Use Paddle Quantum on GPU¶
Copyright (c) 2021 Institute for Quantum Computing, Baidu Inc. All Rights Reserved.
Introduction¶
Note that this tutorial is time-sensitive. And different computers will have individual differences. This tutorial does not guarantee that all computers can install it successfully.
In deep learning, people usually use GPU for neural network model training because GPU has significant advantages in floating-point operations compared with CPU. Therefore, using GPU to train neural network models has gradually become a common choice. In Paddle Quantum, our quantum states and quantum gates are also represented by complex numbers based on floating-point numbers. If our model can be deployed on GPU for training, it will also significantly increase the training speed.
GPU selection¶
Here, we choose Nvidia's hardware devices, and its CUDA (Compute Unified Device Architecture) supports deep learning framework better. PaddlePaddle can also be easily installed on CUDA.

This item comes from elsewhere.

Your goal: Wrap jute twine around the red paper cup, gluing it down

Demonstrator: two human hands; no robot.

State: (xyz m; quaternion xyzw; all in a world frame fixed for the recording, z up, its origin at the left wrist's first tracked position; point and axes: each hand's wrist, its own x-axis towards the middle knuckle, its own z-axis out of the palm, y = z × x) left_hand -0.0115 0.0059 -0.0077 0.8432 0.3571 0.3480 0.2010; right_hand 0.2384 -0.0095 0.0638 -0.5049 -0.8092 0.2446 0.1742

Configure CUDA environment¶
Install CUDA¶
Here, we introduce how to configure the CUDA environment in Windows 10 on the x64 platform. First, check on CUDA GPUs | NVIDIA Developer to see if your GPU support the CUDA environment. Then, download the latest version of your graphics card driver from NVIDIA Driver Download and install it on your computer.

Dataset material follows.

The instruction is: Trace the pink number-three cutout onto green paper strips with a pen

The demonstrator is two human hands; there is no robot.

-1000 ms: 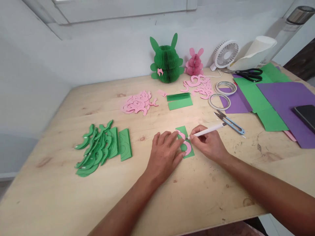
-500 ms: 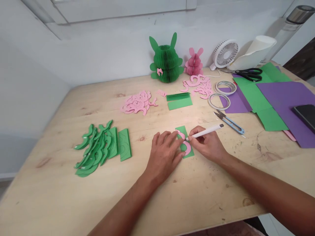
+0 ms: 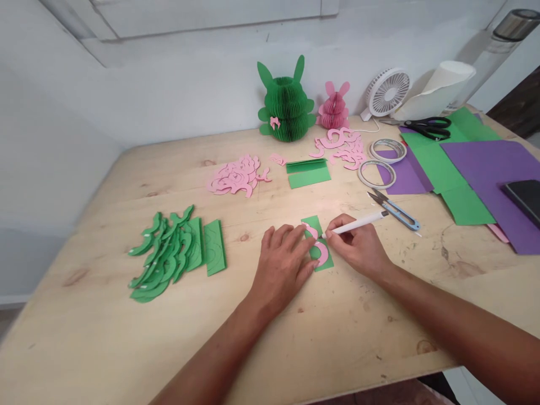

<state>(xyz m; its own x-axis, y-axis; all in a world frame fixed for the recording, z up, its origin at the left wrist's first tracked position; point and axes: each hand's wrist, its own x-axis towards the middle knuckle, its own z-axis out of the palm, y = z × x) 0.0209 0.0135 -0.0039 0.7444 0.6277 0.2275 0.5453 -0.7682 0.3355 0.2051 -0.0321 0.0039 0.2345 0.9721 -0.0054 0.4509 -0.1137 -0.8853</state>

In PaddlePaddle Installation Steps, we found that Paddle Paddle only supports CUDA CUDA 9.0/10.0/10.1/10.2/11.0 single card mode under Windows, so we install CUDA10.2 here. Find the download link of CUDA 10.2 in CUDA Toolkit Archive | NVIDIA Developer: CUDA Toolkit 10.2 Archive | NVIDIA Developer. After downloading CUDA, run the installation.
During the installation process, select Custom Installation in the CUDA options, check all the boxes except for Visual Studio Integration (unless you are familiar with it). Then check CUDA option only. Then select the default location for the installation location (please pay attention to the installation location of your CUDA, you need to set environment variables later), and wait for the installation to complete.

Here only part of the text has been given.